Face à la “premiumisation” de vos concurrents (arrivée des TGV M, Lyria Première, etc.), comment comptez-vous conserver votre avantage sur des produits comme l’Executive ou la sala meeting que vous étiez jusqu’alors les seuls à proposer ? Des évolutions de votre produit sont-elles prévues ?

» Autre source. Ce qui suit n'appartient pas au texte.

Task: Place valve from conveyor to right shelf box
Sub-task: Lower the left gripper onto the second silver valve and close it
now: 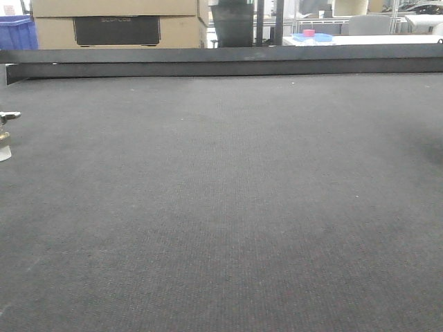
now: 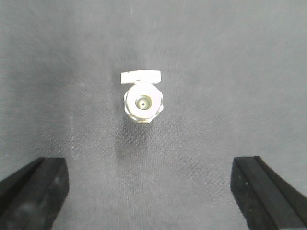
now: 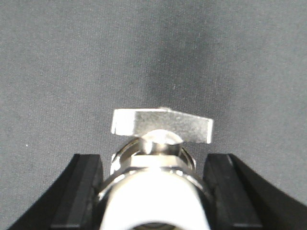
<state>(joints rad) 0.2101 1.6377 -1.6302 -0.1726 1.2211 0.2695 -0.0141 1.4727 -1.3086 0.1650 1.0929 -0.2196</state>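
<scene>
Low in the right-wrist view, your right hand (image 3: 153,165) pinches the valve (image 3: 163,125), lever crosswise above; the left hand (image 2: 148,165), spread, has a second valve (image 2: 142,98) dead ahead.

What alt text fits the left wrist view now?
A small silvery metal valve with a flat lever handle sits untouched on the dark grey woven conveyor belt, seen end-on. The left gripper is open, its two black fingers at the bottom corners, clear of the valve.
</scene>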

M.C : Nous allons continuer à proposer notre offre actuelle, avec les trois classes – Standard, Business et Executive. L’arrivée de nouveaux trains vient renforcer ce positionnement initial. Nous envisageons d’améliorer notre matériel roulant, avec une réflexion sur le type de sièges, les écrans d’information, etc. Les services actuels seront maintenus avec des améliorations pour intégrer les nouvelles technologies, notamment sur la connectivité WiFi. Nos rames ont à peine huit ans d’exploitation, donc nous les garderons encore plusieurs années tout en y apportant des modifications en fonction des besoins.
F.T : Si la SNCF innove pour s’aligner ou nous dépasser, tant mieux, cela fait partie des bénéfices de la concurrence qui vient stimuler l’innovation. Nous sommes là pour dynamiser le marché. Les choix faits à notre arrivée en France ont abouti à un taux de satisfaction de 98 %, preuve que la direction a pris les bonnes décisions. Nous voulons consolider cette qualité et restons agiles pour nous adapter et continuer de nous améliorer, en restant à l’écoute de nos clients.
En 2024, vous nous assuriez que la clientèle corporate représentait 44% de vos voyageurs. Un an après le lancement de Trenitalia Pro, ce ratio a-t-il évolué ? Qu’en est-il de l’évolution des tarifs fixes vs tarifs négociés ?
F.T : Nous avons dépassé aujourd’hui les 50 % de clientèle BtoB sur le Paris-Lyon, comprenant à la fois des voyageurs professionnels “purs” et du “bleisure”. Cette progression s’explique d’abord par la tarification Trenitalia Pro, qui sera pérennisée. Il s’agit d’un tarif fixe et flexible, qui permet d’être plus souple que des tarifs négociés avec les entreprises. Le lancement du Paris-Marseille et l’ajout d’un aller-retour Paris-Lyon en fin de journée sont également importants pour la clientèle professionnelle. L’autre levier pour capter davantage de clients BtoB est le renforcement de notre présence auprès des agences de voyages, notamment via Amadeus. Le développement de notre réseau d’agences se poursuit, en particulier auprès des TMC. Pour le moment, le tarif fixe est disponible uniquement sur notre plateforme, mais il sera bientôt proposé aux entreprises clientes via les TMC, dès 2025, en fonction des accords signés. La signature avec Amadeus nous a ouvert de nombreuses portes et désormais, techniquement, distribuer notre offre auprès des agences est possible.